Der UN-Gipfel zu Ernährungssystemen wurde 2019 von UN-Generalsekretär Antonio Guterres als Teil der Maßnahmen des Jahrzehnts zur Erreichung der nachhaltigen Entwicklungsziele 2030 angekündigt. Die Ankündigung folgte auf die Bildung einer strategischen Partnerschaft zwischen den Vereinten Nationen und dem Weltwirtschaftsforum in Davos. Dabei handelt es sich beim  Weltwirtschaftsforum um ein privates Gremium, das sich aus über tausend der größten und einflussreichsten multinationalen Unternehmen zusammensetzt. Die anschließende Ernennung von Dr. Agnes Kalibata zur UN-Sondergesandten für den Gipfel bestätigt nur die pessimistischsten Erwartungen.

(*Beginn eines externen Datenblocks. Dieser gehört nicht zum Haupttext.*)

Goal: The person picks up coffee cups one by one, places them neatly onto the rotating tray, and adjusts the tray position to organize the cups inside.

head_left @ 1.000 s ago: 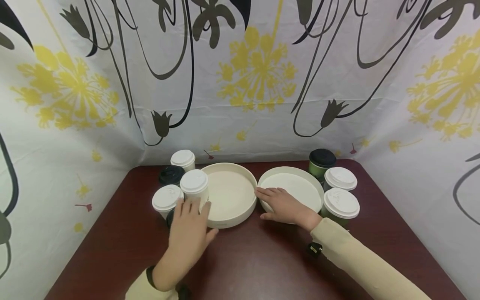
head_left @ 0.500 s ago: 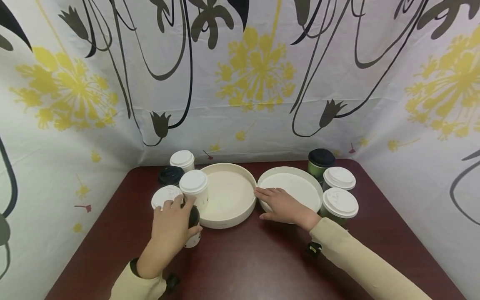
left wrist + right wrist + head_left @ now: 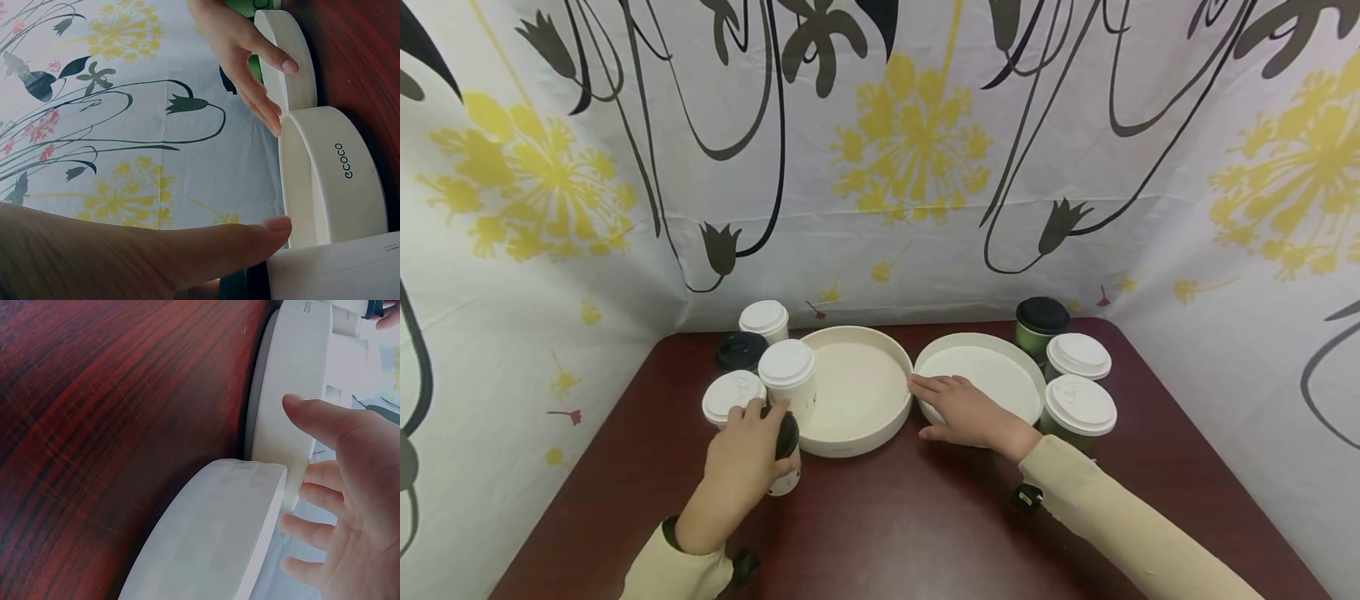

Dr. Agnes Kalibata ist die Präsidentin von AGRA, dem Programm von Bill Gates zur Förderung der gescheiterten Grünen Revolution in Afrika, d. h. zur Förderung von gentechnisch verändertem Saatgut, Monokulturen, Agrochemikalien, Biotechnologien und der freien Marktwirtschaft.

Dieses Programm wird jetzt, nachdem es zuvor bereits in der ganzen Welt zahllose Schäden angerichtet und soziale und ökologische Krisen verursacht hat, im Rahmen der „neuen“ Lösungsinitiative nach Afrika exportiert.

Ein weiteres Beispiel für diese gravierenden Interessenkonflikte ist die Teilnahme von Sean de Cleene, dem aktuellen Leiter der „Future of Food Initiative“ des WEF. Davor war er Vizepräsident von AGRA sowie Vizepräsident für globale Initiativen, Strategie und Geschäftsentwicklung bei Yara, einem der weltweit größten Unternehmen für chemische Düngemittel.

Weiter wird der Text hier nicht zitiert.